On Tuesday, I sent out an Evite to almost 400 people -- friends and relatives; former colleagues from the Times-Dispatch and VCU and Circuit City and Luck Stone; business friends and contacts; other consultants. The invitation was to a cocktail party on March 5 formally launching Floricane LLC, thanking those gathered for all of their support, and explaining what exactly my new business is all about.
As soon as I sent the Evite out, I began to mentally wrestle with whether Wisconsin was the right decision -- it was scheduled two days before 200-300 people were going to be gathering for the business launch. And the day after the third session in a significant Chamber of Commerce program I'm facilitating.
But the clock didn't wait for me to ponder. I had work happening.
Wednesday, I headed over to the Virginia Museum to talk to a few folks there about that institution's strategic opportunities -- essentially, how to simultaneously move the needle on cutural change within the museum; respect the aspects of the existing museum culture that have helped it succeed; and engage the external community in new ways. The Sigmoid Curve was a helpful point of reference in the discussion.
I also pulled out of the Wisconsin gig on Wednesday.
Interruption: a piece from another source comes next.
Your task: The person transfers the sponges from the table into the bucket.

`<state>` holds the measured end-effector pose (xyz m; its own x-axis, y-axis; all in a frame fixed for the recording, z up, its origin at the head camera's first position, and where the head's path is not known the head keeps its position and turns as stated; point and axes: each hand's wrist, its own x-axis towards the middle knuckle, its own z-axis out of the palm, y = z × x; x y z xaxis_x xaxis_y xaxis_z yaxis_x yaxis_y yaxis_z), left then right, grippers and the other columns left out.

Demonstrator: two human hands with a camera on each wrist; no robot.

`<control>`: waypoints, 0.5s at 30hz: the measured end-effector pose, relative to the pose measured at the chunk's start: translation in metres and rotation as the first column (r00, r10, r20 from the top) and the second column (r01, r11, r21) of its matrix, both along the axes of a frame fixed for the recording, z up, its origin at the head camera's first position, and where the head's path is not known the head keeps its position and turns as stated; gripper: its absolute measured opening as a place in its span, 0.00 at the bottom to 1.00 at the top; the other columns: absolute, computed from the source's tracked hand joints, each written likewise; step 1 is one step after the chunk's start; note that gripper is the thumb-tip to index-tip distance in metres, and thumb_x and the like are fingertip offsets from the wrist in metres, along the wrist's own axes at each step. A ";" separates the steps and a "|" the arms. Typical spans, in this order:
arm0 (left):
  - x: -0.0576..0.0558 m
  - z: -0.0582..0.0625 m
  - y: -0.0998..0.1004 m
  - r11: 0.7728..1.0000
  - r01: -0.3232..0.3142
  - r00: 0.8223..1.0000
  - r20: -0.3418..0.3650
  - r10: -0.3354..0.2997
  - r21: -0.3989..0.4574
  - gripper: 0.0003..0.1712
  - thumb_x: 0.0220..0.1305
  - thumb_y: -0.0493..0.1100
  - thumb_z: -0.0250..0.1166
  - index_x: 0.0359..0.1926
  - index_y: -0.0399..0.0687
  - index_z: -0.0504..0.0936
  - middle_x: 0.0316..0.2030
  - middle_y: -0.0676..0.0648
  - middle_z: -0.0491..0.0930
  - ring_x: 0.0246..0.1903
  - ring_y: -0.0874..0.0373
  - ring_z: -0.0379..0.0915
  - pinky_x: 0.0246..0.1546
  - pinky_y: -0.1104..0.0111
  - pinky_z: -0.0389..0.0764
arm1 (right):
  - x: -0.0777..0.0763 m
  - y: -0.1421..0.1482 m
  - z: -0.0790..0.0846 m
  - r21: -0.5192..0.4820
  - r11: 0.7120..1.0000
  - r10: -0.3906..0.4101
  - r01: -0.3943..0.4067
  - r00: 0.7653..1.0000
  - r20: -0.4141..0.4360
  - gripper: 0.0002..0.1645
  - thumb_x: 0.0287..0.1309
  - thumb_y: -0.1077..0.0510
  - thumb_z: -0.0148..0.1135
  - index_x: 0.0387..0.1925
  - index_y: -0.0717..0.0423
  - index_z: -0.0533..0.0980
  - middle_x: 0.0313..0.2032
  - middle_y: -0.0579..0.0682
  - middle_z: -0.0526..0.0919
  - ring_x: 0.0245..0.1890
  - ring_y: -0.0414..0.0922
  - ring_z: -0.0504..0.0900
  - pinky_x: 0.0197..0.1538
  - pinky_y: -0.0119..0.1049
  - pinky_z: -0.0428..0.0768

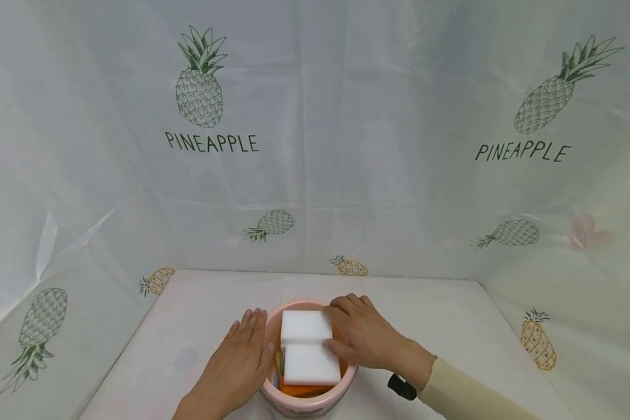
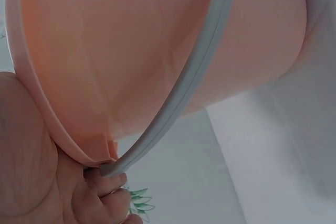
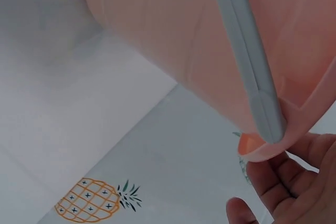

Thursday was slammed. Thea woke us early, and then I raced out to Short Pump for an all-day facilitation session with 30 employees of a statewide nonprofit organization. Already exhausted, I dashed to my car at 3:20 and raced to Hopewell for a 4:10 appointment with another nonprofit to interview for a year-long piece of work. The four-person panel had already interviewed five other consultants or consulting firms by the time I sat down, so all of us were a bit tired.
The interview went great. From my side of the table, the best aspect of it was that their questions (24 very focused, intentional questions) really pushed me to think through some aspects of my business -- what it was, and what it wasn't.
Friday, I finished a batch of copy for my website, sent an assessment out to the 30 folks in Thursday's session, wrote thank you notes to the interview panel and -- before I could even mail them -- found out that I made the cut, and woud be going on to a final interview.